N’oublions pas qu’entre 1933 et 1941, judenfrei pour les nazis signifiait l’expulsion. Les années d’extermination des Juifs européens ont suivi plus tard. Les nazis ont d’abord expulsé les Juifs allemands vers la Palestine. Ils ont conclu un accord avec le mouvement sioniste pour y transférer les Juifs allemands. La Palestine était la seule destination où les nazis autorisaient les Juifs quittant l’Allemagne à emporter une partie de leur capital avec eux. Ils ne voulaient pas que les Juifs allemands se rendent en Grande-Bretagne ou aux États-Unis, où ils auraient soutenu les groupes de pression antinazis. Les nazis voulaient que les Juifs aillent en Palestine.

Smotrich et d’autres de ses semblables – et c’est tragique – sont des descendants de victimes du génocide perpétré par les nazis. Et pourtant, ils sont capables de reproduire les mêmes façons de penser et comportements d’extrême droite qui caractérisaient les nazis. Ainsi va l’histoire. Être un descendant de victimes ne signifie pas nécessairement que l’on deviendra un combattant de la liberté. On a vu de nombreux oppresseurs qui étaient descendants de victimes, voire d’anciens opprimés devenus oppresseurs.
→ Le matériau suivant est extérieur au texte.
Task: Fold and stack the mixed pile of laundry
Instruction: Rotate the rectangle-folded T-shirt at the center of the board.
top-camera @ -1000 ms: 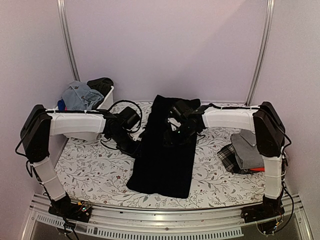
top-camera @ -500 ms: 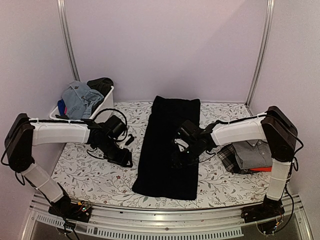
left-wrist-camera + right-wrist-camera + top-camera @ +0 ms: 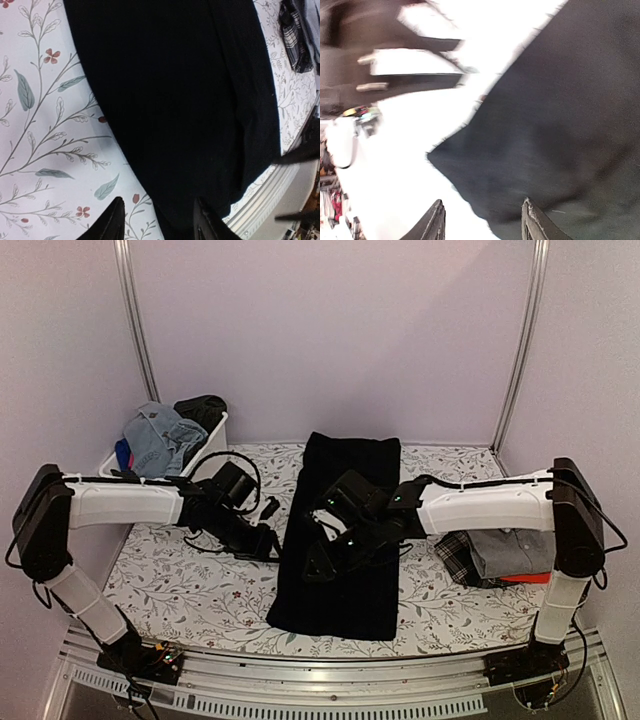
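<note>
A large black garment (image 3: 338,540) lies lengthwise in a long strip down the middle of the flowered table. My left gripper (image 3: 268,550) sits low at its left edge, open. In the left wrist view the left gripper (image 3: 159,221) straddles that edge of the black garment (image 3: 175,100), one finger over the tablecloth and one over the cloth. My right gripper (image 3: 318,568) hovers over the strip's left half, open. The blurred right wrist view shows the right gripper (image 3: 482,222) above a corner of the dark cloth (image 3: 555,125). Nothing is held.
A white tub (image 3: 213,443) at the back left holds blue denim (image 3: 160,435) and a dark piece. At the right edge lies a stack of plaid cloth (image 3: 455,555), a grey shirt (image 3: 505,548) and a sliver of red (image 3: 515,580). The metal rail (image 3: 320,680) runs along the front.
Both grippers let go of the black garment's far end, and it now lies flat. The right gripper came forward and left over the cloth; the left gripper moved right to its left edge.
</note>
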Motion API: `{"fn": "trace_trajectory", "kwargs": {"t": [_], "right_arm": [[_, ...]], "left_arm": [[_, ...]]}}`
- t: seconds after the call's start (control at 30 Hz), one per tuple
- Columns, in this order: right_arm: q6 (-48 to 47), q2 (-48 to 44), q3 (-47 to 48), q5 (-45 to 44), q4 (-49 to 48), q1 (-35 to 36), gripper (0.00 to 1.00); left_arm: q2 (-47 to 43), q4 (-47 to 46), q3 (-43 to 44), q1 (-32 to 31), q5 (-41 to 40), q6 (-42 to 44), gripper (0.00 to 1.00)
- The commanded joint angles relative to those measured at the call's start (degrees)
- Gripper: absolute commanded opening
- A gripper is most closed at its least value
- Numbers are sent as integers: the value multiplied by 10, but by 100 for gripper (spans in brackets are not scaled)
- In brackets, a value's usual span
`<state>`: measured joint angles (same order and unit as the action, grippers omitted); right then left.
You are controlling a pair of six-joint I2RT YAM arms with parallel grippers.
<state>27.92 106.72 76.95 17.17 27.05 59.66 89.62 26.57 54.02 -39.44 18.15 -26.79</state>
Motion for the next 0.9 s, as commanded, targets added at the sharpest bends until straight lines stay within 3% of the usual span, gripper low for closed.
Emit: {"fn": "trace_trajectory", "kwargs": {"t": [0.0, 0.27, 0.5, 0.67, 0.87], "right_arm": [[32, 44, 50, 15, -19, 41, 50], [77, 27, -4, 3, -19, 24, 49], [115, 4, -79, -2, -20, 11, 48], [135, -8, -106, 4, -31, 8, 48], [165, -49, -161, -6, -31, 8, 48]], "left_arm": [[11, -28, 13, 4, 37, -19, 44], [-136, 40, -90, -4, 46, -34, 44], [-207, 36, -171, -85, 60, -111, 51], [-170, 21, -150, -110, 44, -121, 54], [-47, 16, -94, -114, 29, -111, 58]]}}
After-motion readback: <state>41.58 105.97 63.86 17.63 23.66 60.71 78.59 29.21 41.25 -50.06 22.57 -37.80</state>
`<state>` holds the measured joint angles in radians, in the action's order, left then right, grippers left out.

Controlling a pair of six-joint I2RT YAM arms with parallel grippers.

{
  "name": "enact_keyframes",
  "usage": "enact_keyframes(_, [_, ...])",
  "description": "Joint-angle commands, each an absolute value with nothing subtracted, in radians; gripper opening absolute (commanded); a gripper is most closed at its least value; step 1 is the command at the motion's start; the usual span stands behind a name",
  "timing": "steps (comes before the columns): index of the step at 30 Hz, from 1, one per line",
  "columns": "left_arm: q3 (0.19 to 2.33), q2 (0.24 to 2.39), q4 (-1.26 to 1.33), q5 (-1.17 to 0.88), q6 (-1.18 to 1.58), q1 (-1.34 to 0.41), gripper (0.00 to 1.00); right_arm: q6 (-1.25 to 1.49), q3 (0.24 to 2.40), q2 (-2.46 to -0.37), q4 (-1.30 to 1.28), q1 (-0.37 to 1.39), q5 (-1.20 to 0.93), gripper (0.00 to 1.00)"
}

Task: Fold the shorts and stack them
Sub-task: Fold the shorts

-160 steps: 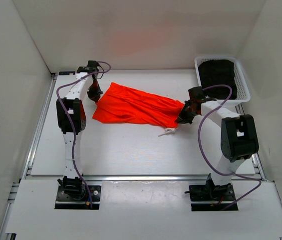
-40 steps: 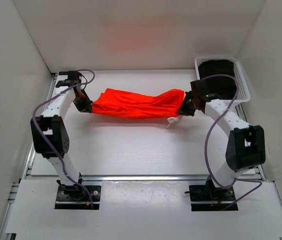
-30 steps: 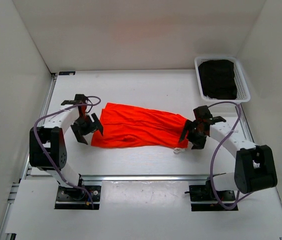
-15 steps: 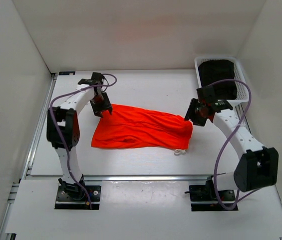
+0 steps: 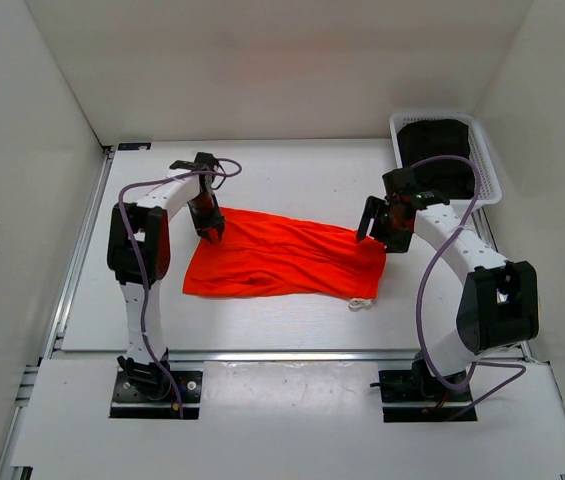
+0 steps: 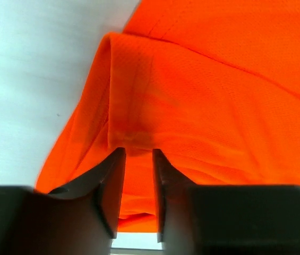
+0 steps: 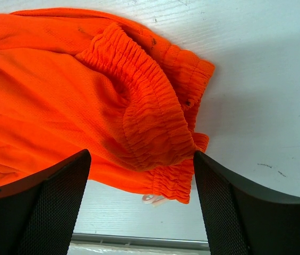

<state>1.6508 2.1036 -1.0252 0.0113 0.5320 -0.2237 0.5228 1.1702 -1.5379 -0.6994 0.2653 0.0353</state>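
White table point(image 5: 292, 320) fills my overhead view, boxed in by plain white walls, with both arm bases bolted along the bottom of the frame. Just above the bare near strip, the shorts point(image 5: 282, 262) lie flat across the middle of the table, a bright orange-red band running left to right. Their white drawstring point(image 5: 362, 302) pokes out at the lower right corner.

At the upper left corner of the cloth, the left gripper point(image 5: 210, 228) points down onto the fabric. On its wrist camera the two dark fingers point(image 6: 112, 180) stand only a narrow slot apart, and a raised fold of orange runs right up to their tips. I cannot tell whether that fold is actually pinched or just lies under them.

Over the right end, the right gripper point(image 5: 380, 232) hangs spread wide. Its wrist camera shows one finger point(image 7: 59, 202) on either side of the gathered waistband point(image 7: 144, 106), neither one pressing it, so it holds nothing.

Farther back, in the upper right of the overhead frame, a white basket point(image 5: 495, 170) sits with dark cloth point(image 5: 440, 150) inside.
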Motion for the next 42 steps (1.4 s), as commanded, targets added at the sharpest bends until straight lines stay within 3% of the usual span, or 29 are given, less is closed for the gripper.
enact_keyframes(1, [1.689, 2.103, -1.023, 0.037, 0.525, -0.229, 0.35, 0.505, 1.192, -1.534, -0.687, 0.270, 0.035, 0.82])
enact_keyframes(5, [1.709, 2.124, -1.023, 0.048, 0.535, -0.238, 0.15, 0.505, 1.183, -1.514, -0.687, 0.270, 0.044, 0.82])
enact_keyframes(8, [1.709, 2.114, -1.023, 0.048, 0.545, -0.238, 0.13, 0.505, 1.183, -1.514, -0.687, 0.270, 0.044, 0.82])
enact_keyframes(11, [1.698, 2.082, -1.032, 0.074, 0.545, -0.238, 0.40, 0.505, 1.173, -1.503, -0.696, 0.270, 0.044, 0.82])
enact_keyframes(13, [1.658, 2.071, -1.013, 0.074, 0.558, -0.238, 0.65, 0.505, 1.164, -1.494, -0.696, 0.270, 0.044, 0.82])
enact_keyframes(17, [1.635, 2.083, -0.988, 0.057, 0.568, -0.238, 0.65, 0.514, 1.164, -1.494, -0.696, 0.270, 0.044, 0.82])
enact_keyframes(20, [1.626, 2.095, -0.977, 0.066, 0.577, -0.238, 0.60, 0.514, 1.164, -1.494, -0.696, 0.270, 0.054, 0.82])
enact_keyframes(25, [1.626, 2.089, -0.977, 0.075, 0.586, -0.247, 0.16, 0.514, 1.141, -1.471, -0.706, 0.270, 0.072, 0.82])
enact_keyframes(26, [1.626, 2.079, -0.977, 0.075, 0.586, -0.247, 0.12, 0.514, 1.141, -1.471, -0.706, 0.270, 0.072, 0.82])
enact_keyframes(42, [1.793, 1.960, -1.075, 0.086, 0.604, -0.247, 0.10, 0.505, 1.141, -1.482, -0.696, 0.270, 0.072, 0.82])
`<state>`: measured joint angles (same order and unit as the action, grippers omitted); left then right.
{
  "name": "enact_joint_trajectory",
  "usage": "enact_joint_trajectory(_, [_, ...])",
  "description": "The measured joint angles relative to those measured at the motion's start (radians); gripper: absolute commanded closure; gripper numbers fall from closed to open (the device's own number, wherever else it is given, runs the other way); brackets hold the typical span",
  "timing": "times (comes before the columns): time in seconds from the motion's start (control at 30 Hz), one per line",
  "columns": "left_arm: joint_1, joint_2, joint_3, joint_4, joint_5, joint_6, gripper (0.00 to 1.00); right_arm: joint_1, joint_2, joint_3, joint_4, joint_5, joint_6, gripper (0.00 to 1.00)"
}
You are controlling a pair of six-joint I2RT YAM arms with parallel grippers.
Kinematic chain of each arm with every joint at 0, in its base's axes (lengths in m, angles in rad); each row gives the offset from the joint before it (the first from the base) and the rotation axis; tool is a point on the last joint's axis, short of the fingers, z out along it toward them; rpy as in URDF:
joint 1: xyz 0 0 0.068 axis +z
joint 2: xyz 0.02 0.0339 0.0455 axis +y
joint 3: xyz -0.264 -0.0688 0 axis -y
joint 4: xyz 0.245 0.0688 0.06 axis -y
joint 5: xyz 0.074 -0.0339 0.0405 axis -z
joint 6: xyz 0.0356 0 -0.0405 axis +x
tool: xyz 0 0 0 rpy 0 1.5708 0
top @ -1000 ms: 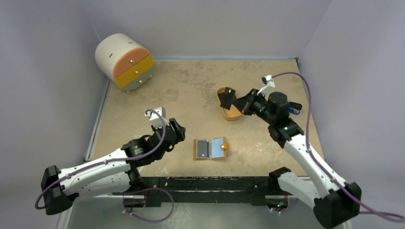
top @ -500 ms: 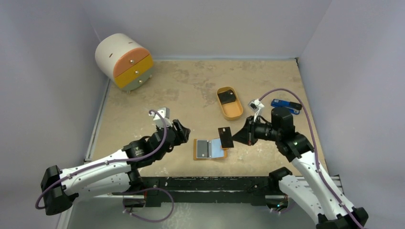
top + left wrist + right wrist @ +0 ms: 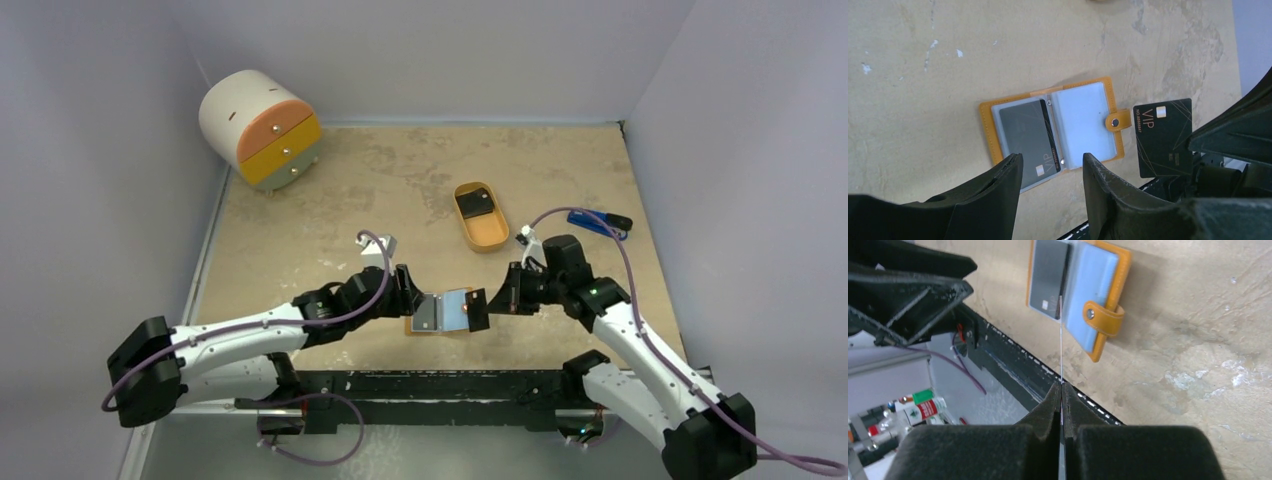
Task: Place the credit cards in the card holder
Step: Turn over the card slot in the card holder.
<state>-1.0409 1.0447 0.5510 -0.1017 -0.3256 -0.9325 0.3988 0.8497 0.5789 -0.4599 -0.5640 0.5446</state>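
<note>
The orange card holder (image 3: 458, 325) lies open near the table's front edge, pale blue inside (image 3: 1080, 125) (image 3: 1094, 280). One dark card (image 3: 1025, 137) (image 3: 1048, 277) sits in its left pocket. My right gripper (image 3: 497, 300) (image 3: 1061, 385) is shut on a second black card (image 3: 478, 310) (image 3: 1163, 137), seen edge-on in the right wrist view (image 3: 1061, 340), held just right of the holder's snap tab (image 3: 1115, 121). My left gripper (image 3: 405, 292) (image 3: 1050, 157) is open and empty, hovering at the holder's left side. A third card (image 3: 474, 204) lies in the orange oval tray.
The orange oval tray (image 3: 487, 238) stands behind the holder. A blue-and-black gadget (image 3: 598, 221) lies at the right. A round drawer unit (image 3: 260, 125) stands at the back left. The table's black front rail (image 3: 440, 385) runs just below the holder.
My right gripper has carried a black card from the oval tray down to the holder's right edge. My left gripper has moved right, up to the holder's left side.
</note>
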Motion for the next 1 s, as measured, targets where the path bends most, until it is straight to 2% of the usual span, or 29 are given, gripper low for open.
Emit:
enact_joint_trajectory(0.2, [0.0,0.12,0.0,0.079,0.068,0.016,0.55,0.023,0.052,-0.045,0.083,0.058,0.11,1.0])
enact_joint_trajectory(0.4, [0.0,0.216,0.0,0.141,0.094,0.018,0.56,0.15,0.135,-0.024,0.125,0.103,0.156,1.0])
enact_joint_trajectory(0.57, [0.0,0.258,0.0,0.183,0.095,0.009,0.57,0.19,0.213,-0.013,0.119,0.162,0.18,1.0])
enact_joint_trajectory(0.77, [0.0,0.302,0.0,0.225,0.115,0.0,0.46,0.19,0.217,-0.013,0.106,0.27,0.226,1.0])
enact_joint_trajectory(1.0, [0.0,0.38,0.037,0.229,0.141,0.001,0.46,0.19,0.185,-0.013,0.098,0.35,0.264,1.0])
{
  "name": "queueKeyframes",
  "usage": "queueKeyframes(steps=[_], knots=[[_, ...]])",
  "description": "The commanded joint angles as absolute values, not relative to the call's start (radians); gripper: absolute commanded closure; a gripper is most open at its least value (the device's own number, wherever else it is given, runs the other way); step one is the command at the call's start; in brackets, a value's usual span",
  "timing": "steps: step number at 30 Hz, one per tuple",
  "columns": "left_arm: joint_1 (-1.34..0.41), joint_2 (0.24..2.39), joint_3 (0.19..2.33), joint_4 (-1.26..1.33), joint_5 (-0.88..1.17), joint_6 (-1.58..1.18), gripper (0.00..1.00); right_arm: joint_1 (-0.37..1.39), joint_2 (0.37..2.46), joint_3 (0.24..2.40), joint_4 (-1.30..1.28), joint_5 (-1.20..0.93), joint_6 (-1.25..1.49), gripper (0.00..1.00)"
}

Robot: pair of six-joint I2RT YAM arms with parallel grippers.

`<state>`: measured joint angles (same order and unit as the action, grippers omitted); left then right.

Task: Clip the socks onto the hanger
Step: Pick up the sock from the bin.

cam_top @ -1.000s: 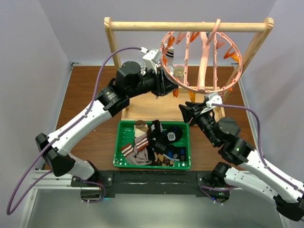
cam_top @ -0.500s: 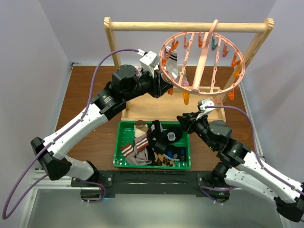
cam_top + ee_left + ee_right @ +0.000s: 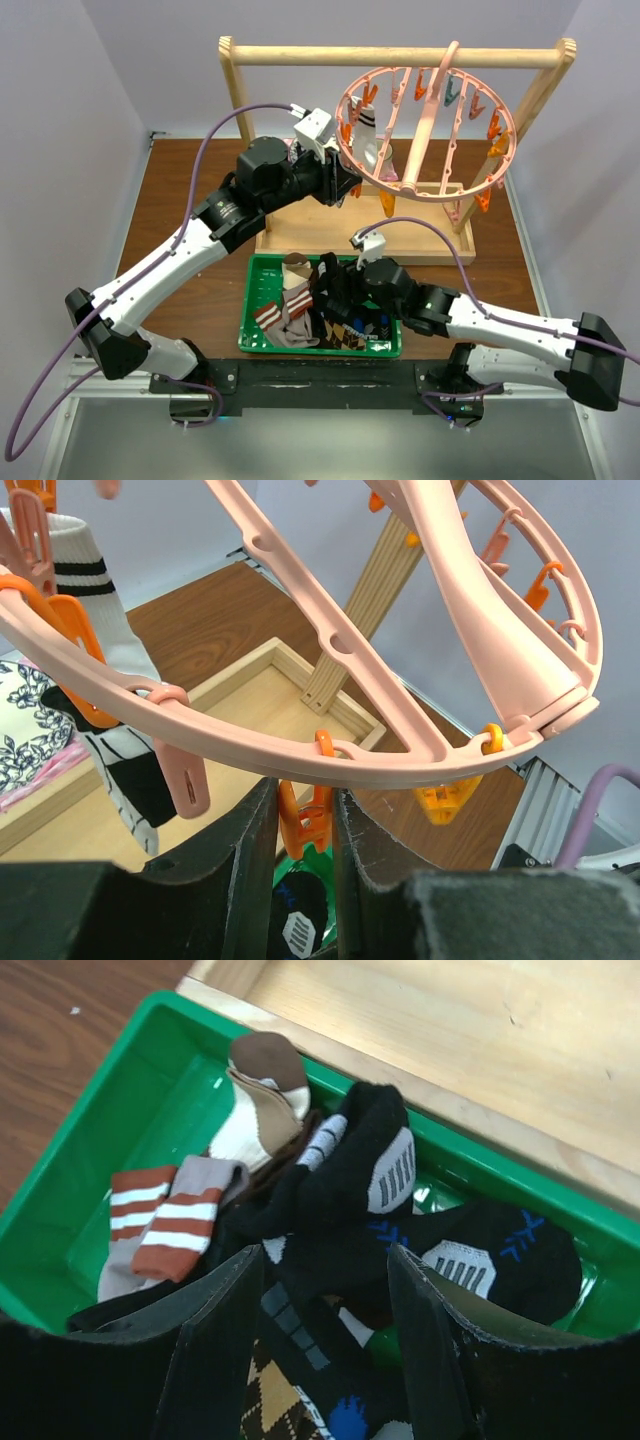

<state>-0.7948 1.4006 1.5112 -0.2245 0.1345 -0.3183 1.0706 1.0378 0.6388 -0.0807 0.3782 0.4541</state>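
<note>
Several socks in green bin; black sock, blue marks (illegible).

Robotics lab work cell. Boxed in by plain pale walls. Two white-and-black robot arms, left arm and right arm, bolted to a black rail at the near edge of a brown wooden table, purple cables looping off the wrists. Set out as test props: a pink hanger on a bare wooden rack, a green bin of socks.
</note>
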Motion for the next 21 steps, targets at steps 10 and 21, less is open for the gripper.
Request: queueKeyframes(steps=[10, 21], knots=[[-0.798, 1.416, 1.514, -0.216, 0.152, -0.322, 1.00, 1.072, 1.296, 0.751, 0.040, 0.543, 0.592, 0.43], [-0.799, 1.388, 1.456, -0.203, 0.163, -0.328, 1.00, 1.072, 1.227, 0.756, 0.031, 0.551, 0.594, 0.44]])
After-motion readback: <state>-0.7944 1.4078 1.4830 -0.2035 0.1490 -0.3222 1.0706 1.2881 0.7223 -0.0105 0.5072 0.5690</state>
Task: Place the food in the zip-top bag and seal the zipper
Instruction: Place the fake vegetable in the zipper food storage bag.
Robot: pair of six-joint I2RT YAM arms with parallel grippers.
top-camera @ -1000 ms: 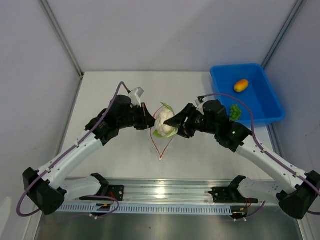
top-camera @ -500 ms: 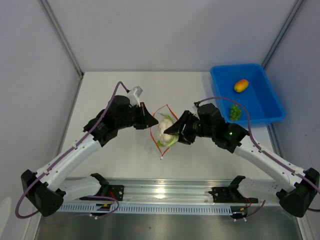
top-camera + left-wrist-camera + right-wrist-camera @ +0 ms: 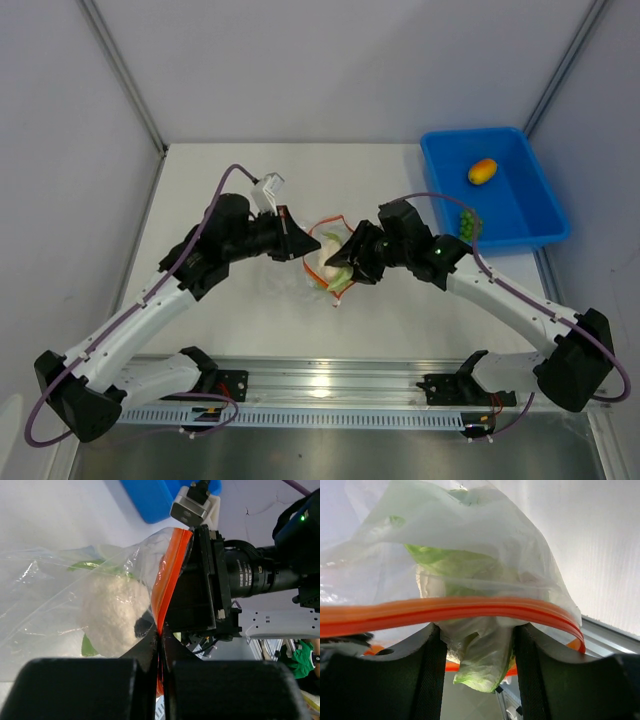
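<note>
White table point(image 3: 250, 310) w/ grey wall panels point(image 3: 300, 60), alum. rail point(image 3: 330, 385) at near edge.

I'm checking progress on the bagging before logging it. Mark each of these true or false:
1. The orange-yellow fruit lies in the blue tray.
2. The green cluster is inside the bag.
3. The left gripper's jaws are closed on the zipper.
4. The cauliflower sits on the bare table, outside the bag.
1. True. The orange-yellow fruit lies in the blue tray.
2. False. The green cluster is in the blue tray, not in the bag.
3. True. The left gripper has its jaws closed on the orange-red zipper.
4. False. The cauliflower shows behind the clear plastic, inside the bag.
</note>
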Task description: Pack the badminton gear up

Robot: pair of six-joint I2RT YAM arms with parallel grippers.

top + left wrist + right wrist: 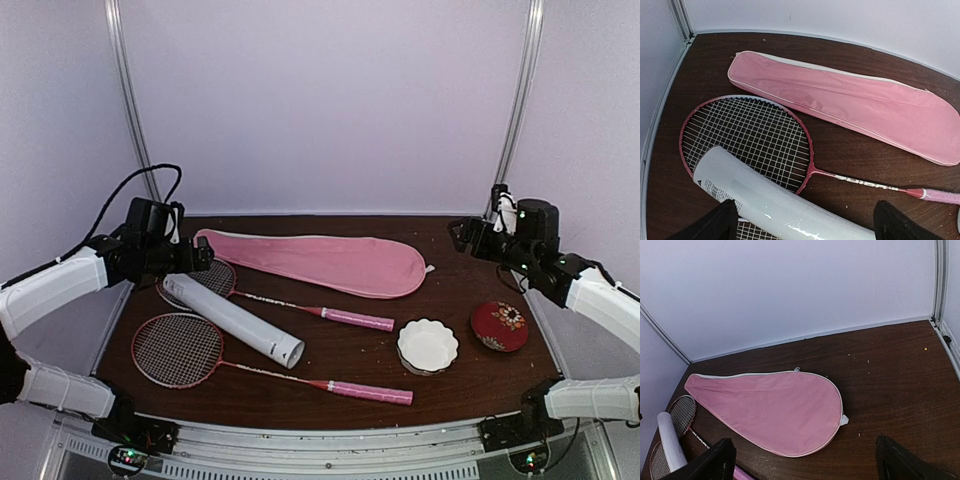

Vous écrivez que, compte tenu de la supériorité militaire écrasante d’Israël, la seule stratégie rationnelle pour les Palestiniens est la lutte de masse non violente, comme l’a illustré la première Intifada, qui a provoqué une profonde crise éthique et politique au sein de la société israélienne. Selon vous, quelles ont été les erreurs ou les limites de la première Intifada, et pourquoi cette stratégie n’a-t-elle pas encore abouti à un succès durable pour les droits des Palestiniens ou à la fin de l’occupation ?

La première Intifada a atteint son apogée en 1988, en particulier au cours du premier semestre de cette année-là. Il s’agissait d’un mouvement de base organisé par des comités populaires locaux – une véritable mobilisation de masse qui a vu une participation féminine importante. Des personnes de tous âges y ont pris part. Le mouvement a provoqué une véritable crise morale au sein de la société israélienne, et même au sein de l’armée israélienne. Il a également suscité une sympathie internationale considérable pour la cause palestinienne.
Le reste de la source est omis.